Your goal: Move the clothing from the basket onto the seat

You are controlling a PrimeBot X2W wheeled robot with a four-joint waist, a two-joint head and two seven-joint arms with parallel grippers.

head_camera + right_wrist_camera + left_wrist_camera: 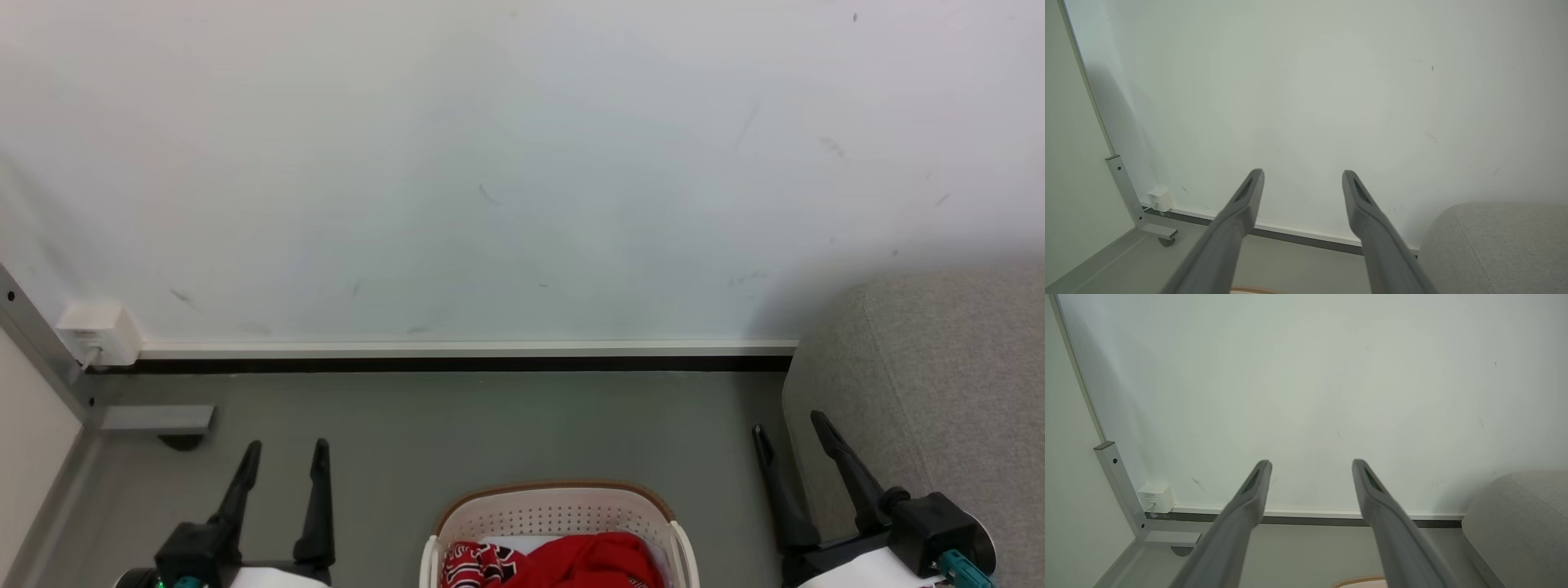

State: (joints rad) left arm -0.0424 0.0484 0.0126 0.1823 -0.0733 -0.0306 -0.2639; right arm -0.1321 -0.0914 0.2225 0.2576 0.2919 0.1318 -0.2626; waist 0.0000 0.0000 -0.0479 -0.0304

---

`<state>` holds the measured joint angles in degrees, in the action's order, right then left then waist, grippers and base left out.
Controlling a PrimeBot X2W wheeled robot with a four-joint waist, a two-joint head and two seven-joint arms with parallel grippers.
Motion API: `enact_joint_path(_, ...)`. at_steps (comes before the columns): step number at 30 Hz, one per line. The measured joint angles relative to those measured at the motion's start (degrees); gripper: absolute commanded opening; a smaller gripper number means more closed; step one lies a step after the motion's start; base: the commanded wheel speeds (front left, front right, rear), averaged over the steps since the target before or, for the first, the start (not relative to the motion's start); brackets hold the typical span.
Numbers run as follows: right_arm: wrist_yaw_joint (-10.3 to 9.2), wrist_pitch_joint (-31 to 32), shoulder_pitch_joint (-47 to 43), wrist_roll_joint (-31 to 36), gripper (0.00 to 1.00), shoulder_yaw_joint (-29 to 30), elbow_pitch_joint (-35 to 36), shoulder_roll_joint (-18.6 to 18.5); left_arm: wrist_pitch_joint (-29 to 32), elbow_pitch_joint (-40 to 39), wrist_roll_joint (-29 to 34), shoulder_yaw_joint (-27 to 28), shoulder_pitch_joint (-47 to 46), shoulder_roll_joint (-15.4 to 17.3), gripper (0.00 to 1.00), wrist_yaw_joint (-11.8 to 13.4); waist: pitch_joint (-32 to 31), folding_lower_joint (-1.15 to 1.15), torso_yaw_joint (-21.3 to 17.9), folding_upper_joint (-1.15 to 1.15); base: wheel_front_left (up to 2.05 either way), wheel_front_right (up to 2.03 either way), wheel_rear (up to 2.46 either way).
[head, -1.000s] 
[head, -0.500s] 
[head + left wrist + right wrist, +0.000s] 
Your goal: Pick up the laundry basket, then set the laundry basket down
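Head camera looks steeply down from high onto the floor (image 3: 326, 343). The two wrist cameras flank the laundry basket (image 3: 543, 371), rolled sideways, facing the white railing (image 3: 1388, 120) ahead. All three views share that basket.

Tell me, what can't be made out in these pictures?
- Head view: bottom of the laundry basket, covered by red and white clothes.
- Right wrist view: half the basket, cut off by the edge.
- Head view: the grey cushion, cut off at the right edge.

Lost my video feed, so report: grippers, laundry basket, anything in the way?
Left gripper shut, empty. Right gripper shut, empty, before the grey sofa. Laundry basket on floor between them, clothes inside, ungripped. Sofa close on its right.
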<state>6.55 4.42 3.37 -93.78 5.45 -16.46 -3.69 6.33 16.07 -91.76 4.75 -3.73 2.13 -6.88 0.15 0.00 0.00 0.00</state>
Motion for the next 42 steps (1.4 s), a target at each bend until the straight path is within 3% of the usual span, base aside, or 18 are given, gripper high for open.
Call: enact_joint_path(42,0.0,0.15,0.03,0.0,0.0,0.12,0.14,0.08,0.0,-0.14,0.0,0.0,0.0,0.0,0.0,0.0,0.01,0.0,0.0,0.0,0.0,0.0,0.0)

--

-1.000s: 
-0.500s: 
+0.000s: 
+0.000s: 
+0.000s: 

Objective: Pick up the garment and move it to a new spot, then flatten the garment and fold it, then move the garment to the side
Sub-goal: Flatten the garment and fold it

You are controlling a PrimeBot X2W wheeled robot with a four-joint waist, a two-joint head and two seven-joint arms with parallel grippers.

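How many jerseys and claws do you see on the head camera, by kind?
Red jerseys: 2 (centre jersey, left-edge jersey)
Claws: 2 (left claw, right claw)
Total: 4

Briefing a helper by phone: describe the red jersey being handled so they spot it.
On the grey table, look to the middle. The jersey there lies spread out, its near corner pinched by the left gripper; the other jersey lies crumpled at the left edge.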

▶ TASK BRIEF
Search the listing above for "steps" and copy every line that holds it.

▶ OUTPUT BELOW
Motion API: `enact_joint_path(_, ...)`. at_steps (comes before the columns): step number at 30 Hz, one per line. The measured joint angles relative to those measured at the motion's start (degrees); gripper: absolute commanded opening; a smaller gripper number means more closed; step one lies a step after the motion's start; base: the commanded wheel speeds (front left, front right, rear), averaged over the steps since the target before or, for the first, the start (not relative to the motion's start); brackets hold the typical span.
Motion for the next 42 steps (1.4 s), a target at each bend until the straight path is within 3% of the usual span, base aside, or 18 are given, gripper high for open.

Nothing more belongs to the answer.